Paula Edwardes (1870?-after 1926), American musical comedy actress as she appeared in the title role of Winsome Winnie, a musical comedy produced at the Casino Theatre, New York, on 1 December 1903.
(photo: unknown, probably New York, 1903; halftone postcard published by Carter & Out, New York, 1903)
‘CHANGES AT THE THEATRES… .
‘Two new plays will be produced to-night and two to-morrow night. First-nighters will have to hustle to keep up with the procession. Paula Edwardes will be presented as a star to-night at the Casino in Winsome Winnie. The other new attraction will be at the Bijou, where Alice Fischer opens in What’s the Matter With Susan?‘ This is Miss Fischer’s second starring season and Miss Edwardes’s first.’
(The Sun, New York, New York, Tuesday, 1 December 1903, p. 6d)
‘WINSOME WINNIE.
‘CASINO THEATRE.
‘The production on a New-York stage of such a musical comedy as Winsome Winnie shown last night at the Casino with Miss Paul Edwardes in the title part, illustrates how far musical comedy standards have been lowered in this country, or, at any rate, how well nigh impossible it is to find American musical comedy makers who can level up to these standards. Winsome Winnie is credited to the author of Erminie, Jakobowski and Paulton, but there remains only six musical numbers for which they are responsible; the rest have been supplied by Gustav Kerker with Frederick Ranken’s lyrics. And Mr. Ranken has made an ”American version” of the book. Was the original version so bad, then, that it has to be doctored out of all semblance of itself? By Erminie, it is hard to believe! Yet, if doctored, it must be, why not have done the job thoroughly? Why not have made a new comedy of it altogether, and announced it as a musical play by Ranken and Kerker, with a few interpolated songs by Jakobowski? Why weave, in short, upon the fabric of an old fashioned opera bouffe, such as Winsome Winnie must have once been, the violent, incoherent designs of an American machine made musical comedy, things of ”gags” and ”local allusions” and Dutch dialect and tripping ”show girls,” and then try to palm off the patchwork as art upon the public?
‘Winsome Winnie in its present form falls between two stools; it is neither a Broadway ”show” nor an opera bouffe, or old-fashioned musical comedy. Remarks about Chicago and the subway fall on the ears of Offenbachish brigands, show girls trip under trees such as Turner painted in his foregrounds, and the skeleton of a plot, poor Paulton’s dim, far off idea, appears and disappears fitfully, like the smile of the Chessie cat [sic].
‘Mr.
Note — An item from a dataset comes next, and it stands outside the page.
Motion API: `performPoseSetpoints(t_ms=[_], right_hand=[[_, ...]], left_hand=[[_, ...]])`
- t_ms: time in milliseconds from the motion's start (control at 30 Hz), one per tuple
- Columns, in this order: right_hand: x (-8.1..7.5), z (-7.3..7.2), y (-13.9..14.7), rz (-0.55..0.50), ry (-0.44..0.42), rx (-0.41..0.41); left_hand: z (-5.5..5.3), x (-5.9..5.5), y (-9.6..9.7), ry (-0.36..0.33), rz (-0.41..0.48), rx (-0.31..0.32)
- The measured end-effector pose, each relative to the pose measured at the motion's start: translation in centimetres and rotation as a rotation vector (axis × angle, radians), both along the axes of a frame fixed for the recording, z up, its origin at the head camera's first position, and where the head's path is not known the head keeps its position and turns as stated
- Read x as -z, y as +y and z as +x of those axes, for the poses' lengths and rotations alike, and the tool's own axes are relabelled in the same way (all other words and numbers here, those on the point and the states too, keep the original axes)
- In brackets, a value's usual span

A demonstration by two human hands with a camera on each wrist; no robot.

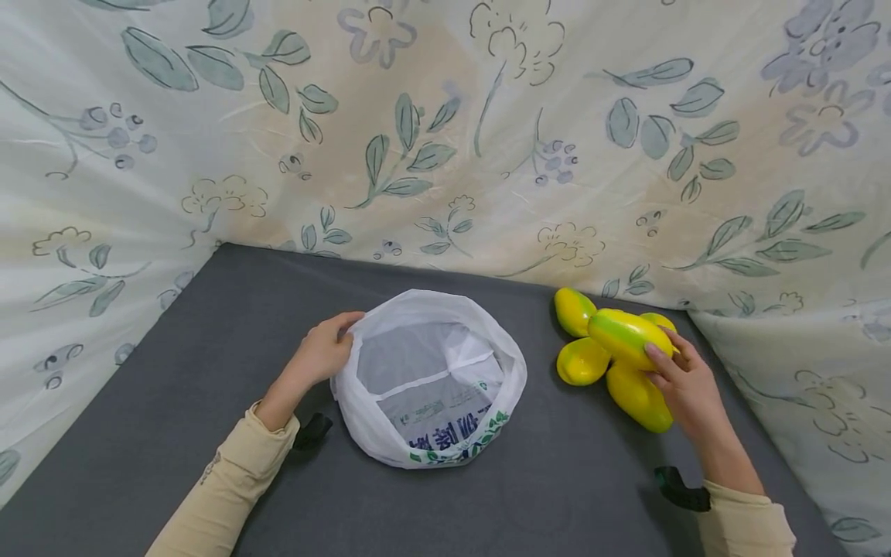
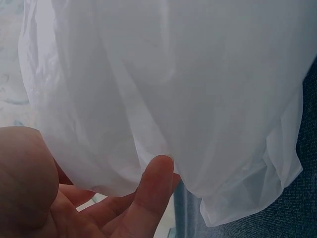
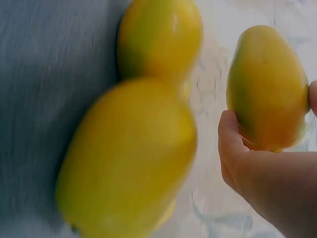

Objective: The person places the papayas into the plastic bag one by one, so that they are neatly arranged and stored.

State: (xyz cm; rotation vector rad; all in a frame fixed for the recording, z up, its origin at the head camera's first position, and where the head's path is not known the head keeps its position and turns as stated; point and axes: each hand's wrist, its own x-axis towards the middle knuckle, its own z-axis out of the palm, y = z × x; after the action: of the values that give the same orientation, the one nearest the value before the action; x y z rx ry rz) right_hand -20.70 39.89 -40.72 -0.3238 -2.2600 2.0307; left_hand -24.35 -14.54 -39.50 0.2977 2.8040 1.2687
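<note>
A white plastic bag (image 1: 511,387) with blue and green print stands with its mouth spread wide at the middle of the dark table. My left hand (image 1: 319,354) pinches its left rim; in the left wrist view the thumb (image 2: 157,183) presses the thin plastic. Over at the right, my right hand (image 1: 692,391) grips a yellow-green mango (image 1: 626,337) between thumb and fingers. In the right wrist view that held mango (image 3: 267,89) is apart from the other fruit. Around and below it lie several more mangoes (image 1: 639,398), one partly hidden behind it.
The dark grey tabletop (image 1: 209,348) runs back to a floral curtain (image 1: 445,139), which also hangs along both sides. A black strap piece (image 1: 682,489) sits at the right wrist, another (image 1: 313,432) at the left.
</note>
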Motion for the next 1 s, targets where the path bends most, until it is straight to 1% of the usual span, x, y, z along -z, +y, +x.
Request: performPoseSetpoints(t_ms=[33, 133, 200, 267, 333, 367, 433, 500, 533, 667, 733, 800, 867, 967, 1000], right_hand=[[-0.5, -0.1, -1.0, 0.009, -0.016, -0.009], [-0.9, -0.2, -3.2, 0.015, 0.01, -0.049], [-2.2, 0.1, -5.2, 0.013, 0.007, -0.084], [-2.2, -0.2, -6.0, 0.022, 0.025, -0.106], [-3.3, 0.0, -7.5, 0.041, 0.001, -0.133], [-3.7, 0.0, -8.3, 0.049, -0.001, -0.135], [-3.7, -0.3, -9.1, 0.075, -0.004, -0.151], [-4.7, -0.1, -10.8, 0.104, -0.017, -0.149], [-4.9, -0.2, -11.4, 0.105, -0.024, -0.147], [-5.2, -0.5, -13.3, 0.11, -0.052, -0.158], [-5.3, -0.7, -14.2, 0.116, -0.058, -0.182], [-5.2, -0.9, -15.0, 0.167, -0.051, -0.203], [-4.9, -1.1, -15.9, 0.197, -0.041, -0.225], [-4.5, -1.5, -17.2, 0.217, -0.013, -0.255], [-4.4, -1.5, -17.6, 0.206, -0.003, -0.265]], left_hand=[[0.0, 0.0, 0.0, 0.002, 0.0, 0.002], [0.1, -0.1, -0.1, 0.014, 0.007, 0.02], [0.1, -0.1, -0.1, 0.021, 0.016, 0.031], [0.2, -0.2, 0.0, 0.033, 0.019, 0.036], [0.2, -0.2, -0.1, 0.037, 0.021, 0.035], [0.3, -0.3, -0.1, 0.035, 0.021, 0.033], [0.3, -0.3, -0.2, 0.027, 0.019, 0.028], [0.3, -0.3, -0.2, 0.02, 0.016, 0.023], [0.3, -0.3, -0.2, 0.016, 0.013, 0.021], [0.3, -0.4, -0.2, 0.024, 0.004, 0.021], [0.3, -0.4, -0.2, 0.026, 0.005, 0.023], [0.3, -0.4, -0.2, 0.024, 0.003, 0.025], [0.3, -0.3, -0.2, 0.019, 0.003, 0.026], [0.3, -0.2, -0.2, 0.021, -0.004, 0.028], [0.3, -0.2, -0.2, 0.021, -0.004, 0.028]])
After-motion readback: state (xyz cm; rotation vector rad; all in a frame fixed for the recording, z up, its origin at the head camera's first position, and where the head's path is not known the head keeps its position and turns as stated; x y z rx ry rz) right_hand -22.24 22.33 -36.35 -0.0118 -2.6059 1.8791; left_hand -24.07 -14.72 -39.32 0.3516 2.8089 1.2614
Kerker, to be sure, has contributed some pleasing numbers, and the management a vast array of pleasing costumes on still more pleasing girls. And two, at least, of the few numbers by Jakobowki that are retained, one in each act, have the rhythmic swing and melodious and merry orchestration which helped to make Erminie popular. Miss Paula Edwardes, also, announced as a star, makes good the assertion, and is easily the most successful – the one successful, perhaps – mirth creator in the cast. She looks very charming, and plays with considerable feeling for the opera bouffe spirit that was evidently meant to animate the piece. As a whole, however, Winsome Winnie is not likely to set the town on fire.’
(New York Daily Tribune, New York, New York, Wednesday, 2 December 1903, p. 9a)
* * * * *
‘FORMER STAR ACT VERY PECULIARLY
‘Paula Edwardes Says She Was Told to Go to Broadway and 23rd Street Corner and Pray.
‘New York, Aug. 17 [1926] – nearly a quarter of a century ago, a new an scintillating star twinkled in the firmament of tuneful musical comedy and opera bouffe.
‘some habitues of the theater and patrons of entertainment served up in musical form will remember The Princess and the Beggar [sic], a melodious classic produced by Charles Dillingham, the ”hit” tues of which are even yet played sometimes, somewhere.
‘Paula Edwardes was the star of that particular musical melange. She twinkled in all the brightness of the old-time production of that sort, with its princes and retinues, beggars and maids. She danced and pranced across the stage, sang lilting love songs to a manly prince and took her many curtain calls with all the fairy-like grace she possessed.
‘Early yesterday when the downpour of rain was at its height, policeman Belton saw a dim figure kneeling at the coner of Broadway and Twenty-third street. It was a woman praying, her face uplifted to the pelting rain.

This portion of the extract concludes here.